### YOUR GOAL
Give back every record that follows, exactly as written.

SUPPLIED RECORDS Block Start

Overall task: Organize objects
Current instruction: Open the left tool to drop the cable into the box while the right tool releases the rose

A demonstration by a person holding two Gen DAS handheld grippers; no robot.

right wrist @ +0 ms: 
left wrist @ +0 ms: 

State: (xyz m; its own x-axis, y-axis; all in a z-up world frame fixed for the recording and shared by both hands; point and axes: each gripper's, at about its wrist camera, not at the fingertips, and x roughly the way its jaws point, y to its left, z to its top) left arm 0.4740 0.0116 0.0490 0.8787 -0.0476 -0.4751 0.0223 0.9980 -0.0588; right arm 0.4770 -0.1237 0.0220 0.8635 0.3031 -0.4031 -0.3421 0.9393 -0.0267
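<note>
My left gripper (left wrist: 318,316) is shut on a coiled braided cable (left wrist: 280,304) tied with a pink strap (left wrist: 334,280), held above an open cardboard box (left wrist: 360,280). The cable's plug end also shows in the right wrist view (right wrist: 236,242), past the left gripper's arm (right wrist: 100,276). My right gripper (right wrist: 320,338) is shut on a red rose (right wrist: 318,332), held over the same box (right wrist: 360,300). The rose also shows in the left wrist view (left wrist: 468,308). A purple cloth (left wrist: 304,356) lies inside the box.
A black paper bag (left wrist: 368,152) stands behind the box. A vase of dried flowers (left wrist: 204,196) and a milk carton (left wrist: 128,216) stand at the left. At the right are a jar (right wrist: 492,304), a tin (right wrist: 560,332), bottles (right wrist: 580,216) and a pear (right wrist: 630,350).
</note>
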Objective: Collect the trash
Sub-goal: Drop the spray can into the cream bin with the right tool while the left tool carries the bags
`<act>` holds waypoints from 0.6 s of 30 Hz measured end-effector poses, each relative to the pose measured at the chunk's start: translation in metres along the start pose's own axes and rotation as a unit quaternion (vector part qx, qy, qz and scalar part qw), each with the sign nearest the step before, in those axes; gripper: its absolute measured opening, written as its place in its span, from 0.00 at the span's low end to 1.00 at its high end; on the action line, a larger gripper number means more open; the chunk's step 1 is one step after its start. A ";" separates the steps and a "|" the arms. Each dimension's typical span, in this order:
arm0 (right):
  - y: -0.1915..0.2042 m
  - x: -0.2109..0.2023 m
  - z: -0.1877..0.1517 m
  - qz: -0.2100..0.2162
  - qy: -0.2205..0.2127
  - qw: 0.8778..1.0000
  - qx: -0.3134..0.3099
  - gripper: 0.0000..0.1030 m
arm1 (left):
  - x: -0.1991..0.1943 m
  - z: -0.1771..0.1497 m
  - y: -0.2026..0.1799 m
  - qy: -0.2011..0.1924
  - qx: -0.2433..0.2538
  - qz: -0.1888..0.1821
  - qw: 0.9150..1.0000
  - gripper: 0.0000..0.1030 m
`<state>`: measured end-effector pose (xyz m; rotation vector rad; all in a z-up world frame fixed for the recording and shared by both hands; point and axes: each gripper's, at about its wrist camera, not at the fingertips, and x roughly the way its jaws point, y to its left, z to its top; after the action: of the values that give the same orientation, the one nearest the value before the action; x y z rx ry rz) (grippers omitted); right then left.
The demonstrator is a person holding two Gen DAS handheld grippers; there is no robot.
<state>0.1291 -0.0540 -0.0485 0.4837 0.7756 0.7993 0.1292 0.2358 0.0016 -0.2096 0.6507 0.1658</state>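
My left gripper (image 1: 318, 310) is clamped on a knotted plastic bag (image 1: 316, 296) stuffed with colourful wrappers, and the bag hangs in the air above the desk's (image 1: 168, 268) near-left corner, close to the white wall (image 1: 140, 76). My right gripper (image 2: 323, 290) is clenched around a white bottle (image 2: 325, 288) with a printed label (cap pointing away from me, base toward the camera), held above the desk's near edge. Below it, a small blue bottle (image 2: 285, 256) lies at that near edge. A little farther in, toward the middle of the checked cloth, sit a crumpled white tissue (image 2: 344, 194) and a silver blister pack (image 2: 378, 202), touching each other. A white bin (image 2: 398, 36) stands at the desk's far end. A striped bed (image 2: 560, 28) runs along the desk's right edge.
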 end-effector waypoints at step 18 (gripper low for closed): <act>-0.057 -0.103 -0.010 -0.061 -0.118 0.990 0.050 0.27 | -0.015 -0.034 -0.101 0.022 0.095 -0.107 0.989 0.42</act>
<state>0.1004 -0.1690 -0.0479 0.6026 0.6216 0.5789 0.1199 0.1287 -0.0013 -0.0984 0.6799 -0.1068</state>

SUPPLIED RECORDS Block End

### RESULT FOR THIS TASK
Overall task: Organize objects
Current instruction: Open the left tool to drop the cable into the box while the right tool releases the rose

A demonstration by a person holding two Gen DAS handheld grippers; no robot.

right wrist @ +0 ms: 
left wrist @ +0 ms: 

State: (xyz m; its own x-axis, y-axis; all in a z-up world frame fixed for the recording and shared by both hands; point and axes: each gripper's, at about its wrist camera, not at the fingertips, and x roughly the way its jaws point, y to its left, z to its top) left arm 0.4740 0.0116 0.0490 0.8787 -0.0476 -0.4751 0.0223 0.9980 -0.0588; right arm 0.4770 -0.1237 0.0220 0.8635 0.3031 -0.4031 -0.3421 0.9393 -0.0267
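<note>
My left gripper (left wrist: 318,316) is shut on a coiled braided cable (left wrist: 280,304) tied with a pink strap (left wrist: 334,280), held above an open cardboard box (left wrist: 360,280). The cable's plug end also shows in the right wrist view (right wrist: 236,242), past the left gripper's arm (right wrist: 100,276). My right gripper (right wrist: 320,338) is shut on a red rose (right wrist: 318,332), held over the same box (right wrist: 360,300). The rose also shows in the left wrist view (left wrist: 468,308). A purple cloth (left wrist: 304,356) lies inside the box.
A black paper bag (left wrist: 368,152) stands behind the box. A vase of dried flowers (left wrist: 204,196) and a milk carton (left wrist: 128,216) stand at the left. At the right are a jar (right wrist: 492,304), a tin (right wrist: 560,332), bottles (right wrist: 580,216) and a pear (right wrist: 630,350).
</note>
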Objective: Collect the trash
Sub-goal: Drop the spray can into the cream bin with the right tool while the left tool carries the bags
`<act>` holds waypoints from 0.6 s of 30 Hz measured end-effector poses, each relative to the pose measured at the chunk's start: translation in metres along the start pose's own axes and rotation as a unit quaternion (vector part qx, qy, qz and scalar part qw), each with the sign nearest the step before, in those axes; gripper: its absolute measured opening, written as its place in its span, from 0.00 at the span's low end to 1.00 at its high end; on the action line, a larger gripper number means more open; the chunk's step 1 is one step after its start. A ";" separates the steps and a "|" the arms. Each dimension's typical span, in this order:
arm0 (right):
  - y: -0.1915..0.2042 m
  - x: -0.2109..0.2023 m
  - z: -0.1877..0.1517 m
  - qz: -0.2100..0.2162
  - qy: -0.2205..0.2127
  - qw: 0.8778..1.0000
  - qx: -0.3134..0.3099
  - gripper: 0.0000..0.1030 m
arm1 (left):
  - x: -0.1991..0.1943 m
  - z: -0.1771..0.1497 m
  - y: -0.2026..0.1799 m
  - qy: -0.2011..0.1924
  - qx: -0.2433..0.2538
  - qz: -0.1888..0.1821
  - qw: 0.9150..1.0000
  - gripper: 0.0000..0.1030 m
`<state>`: measured end-effector pose (xyz m; rotation vector rad; all in a z-up world frame fixed for the recording and shared by both hands; point and axes: each gripper's, at about its wrist camera, not at the fingertips, and x roughly the way its jaws point, y to its left, z to its top; after the action: of the values that give the same orientation, the one nearest the value before the action; x y z rx ry rz) (grippers omitted); right then left.
The demonstrator is a person holding two Gen DAS handheld grippers; there is no robot.
<state>0.1291 -0.0540 -0.0485 0.4837 0.7756 0.7993 0.1292 0.2358 0.0016 -0.2096 0.6507 0.1658</state>
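My left gripper (image 1: 318, 310) is clamped on a knotted plastic bag (image 1: 316, 296) stuffed with colourful wrappers, and the bag hangs in the air above the desk's (image 1: 168, 268) near-left corner, close to the white wall (image 1: 140, 76). My right gripper (image 2: 323, 290) is clenched around a white bottle (image 2: 325, 288) with a printed label (cap pointing away from me, base toward the camera), held above the desk's near edge. Below it, a small blue bottle (image 2: 285, 256) lies at that near edge. A little farther in, toward the middle of the checked cloth, sit a crumpled white tissue (image 2: 344, 194) and a silver blister pack (image 2: 378, 202), touching each other. A white bin (image 2: 398, 36) stands at the desk's far end. A striped bed (image 2: 560, 28) runs along the desk's right edge.
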 end-effector waypoints at step 18 (gripper low for closed): <act>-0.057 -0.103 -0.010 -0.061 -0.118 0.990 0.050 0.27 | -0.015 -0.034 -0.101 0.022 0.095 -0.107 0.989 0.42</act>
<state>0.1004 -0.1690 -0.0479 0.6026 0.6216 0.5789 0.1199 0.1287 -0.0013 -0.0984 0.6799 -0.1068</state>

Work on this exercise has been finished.